*** Opening of Given data ***

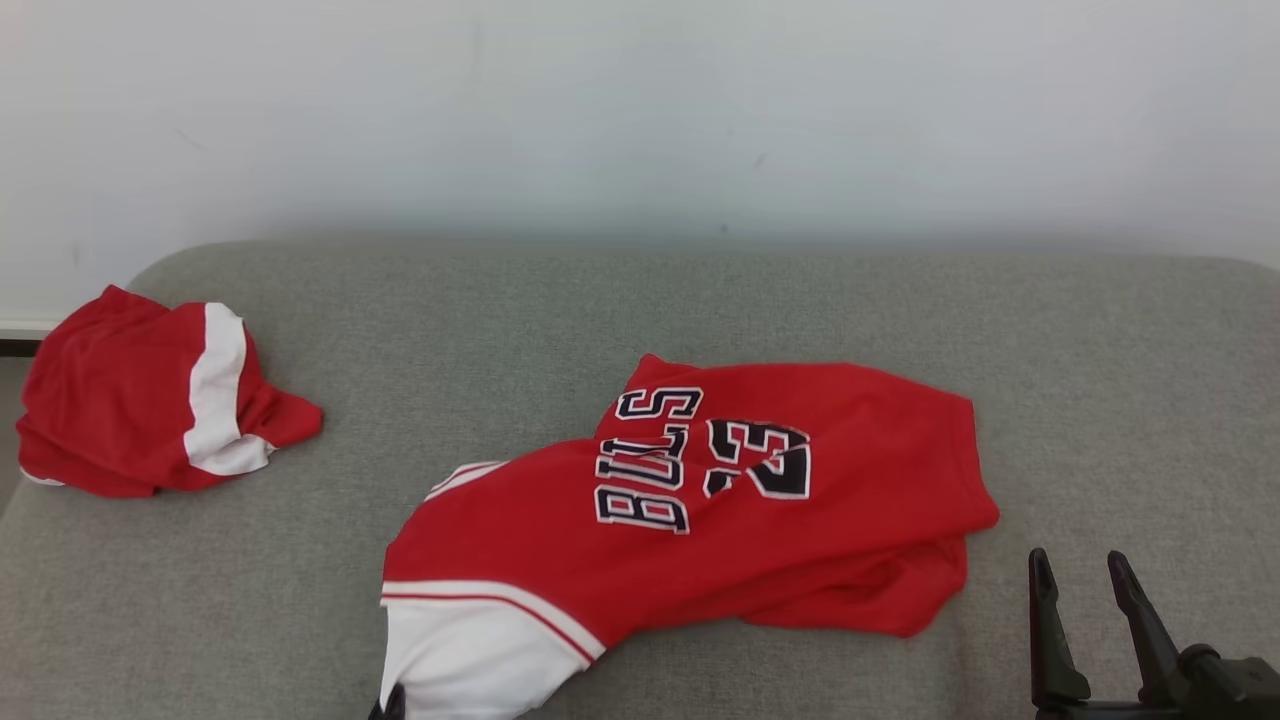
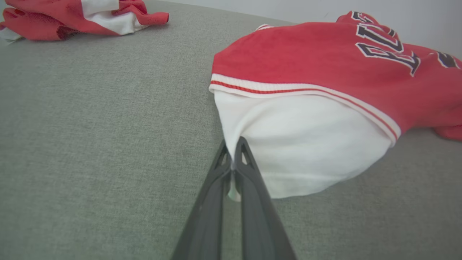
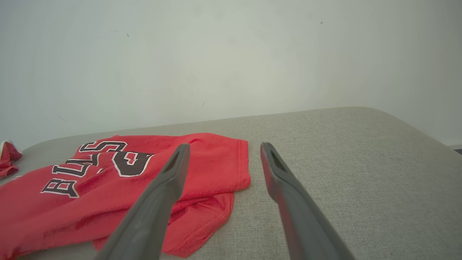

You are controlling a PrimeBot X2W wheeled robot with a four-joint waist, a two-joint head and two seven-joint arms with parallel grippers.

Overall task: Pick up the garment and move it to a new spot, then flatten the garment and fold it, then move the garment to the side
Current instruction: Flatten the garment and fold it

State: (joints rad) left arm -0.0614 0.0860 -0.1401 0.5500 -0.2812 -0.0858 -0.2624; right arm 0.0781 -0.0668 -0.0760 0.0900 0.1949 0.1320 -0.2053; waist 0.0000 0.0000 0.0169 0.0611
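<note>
A grey cushion (image 1: 640,300) spreads below a pale wall (image 1: 640,100). At 9 o'clock in the head view a second garment (image 1: 140,395), red with a white band, sits bunched at the cushion's edge. It is well apart from the red jersey (image 1: 720,500), which lies rumpled from the centre down toward 7 o'clock, with bare fabric between the two. The right gripper (image 1: 1078,560) stands at 4 o'clock, just beside the jersey's hem, its jaws wide apart over the cushion.

The left wrist view gives the grip: the left gripper (image 2: 234,151) has its jaws together on the edge of the jersey's white panel (image 2: 306,144), a fold of white cloth pinched between the fingers. The head view has its dark tip at the bottom edge, by the panel's lower corner, and reads the lettering (image 1: 650,470) sideways. The right wrist view looks past its own spread fingers to the hem at 8 o'clock, where an under layer pokes out beneath the top one.
</note>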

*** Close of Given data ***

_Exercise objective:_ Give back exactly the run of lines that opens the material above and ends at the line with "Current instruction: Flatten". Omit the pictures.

_Exercise output:_
You are controlling a PrimeBot X2W wheeled robot with a four-joint waist, a two-joint head and two seven-joint arms with parallel grippers.

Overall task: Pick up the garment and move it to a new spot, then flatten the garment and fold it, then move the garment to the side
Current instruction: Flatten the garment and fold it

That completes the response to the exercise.